Mes journées pouvaient être devinées par ce qui pendait sur le fil : l’été — du coton léger, l’hiver — de la flanelle, et au printemps — ma garniture préférée parfumée à la lavande, que mon défunt mari adorait. Après des décennies dans cette maison, ces petites choses étaient devenues des symboles de stabilité.
Un matin, alors que je suspendais les derniers draps, j’ai entendu un bruit venant du côté du jardin voisin. Ma voisine, qui venait juste de s’installer, poussait son barbecue plus près de notre clôture.

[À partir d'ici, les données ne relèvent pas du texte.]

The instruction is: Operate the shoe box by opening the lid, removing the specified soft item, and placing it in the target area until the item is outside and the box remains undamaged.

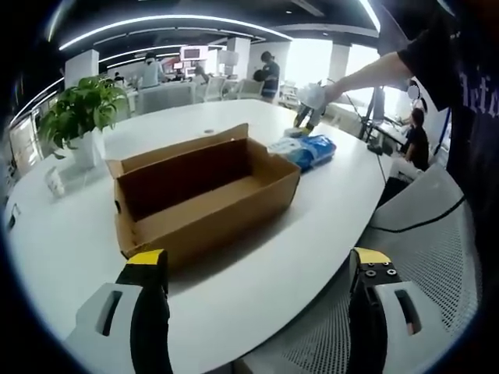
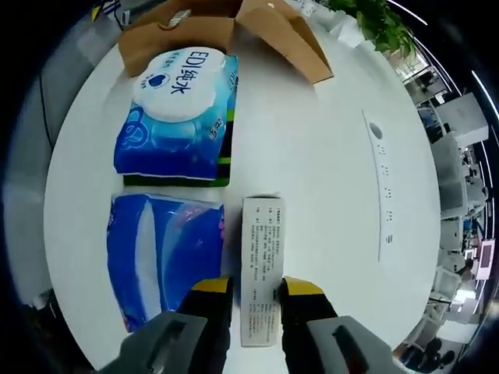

— Bonjour, Diana ! — dit-elle en souriant. — Quelle belle journée pour cuisiner en plein air, n’est-ce pas ?

C’était un matin de semaine, et j’ai été surprise par un tel début. Après cela, plusieurs fois, mes draps fraîchement lavés commençaient à sentir la fumée et la viande grillée. D’abord, j’ai pensé que c’était un hasard, mais la situation s’est répétée de plus en plus fréquemment.
J’ai parlé avec ma voisine. Elle m’a écoutée avec compréhension et m’a dit qu’elle profitait simplement de son jardin. J’ai alors décidé d’agir autrement — calmement et avec humour.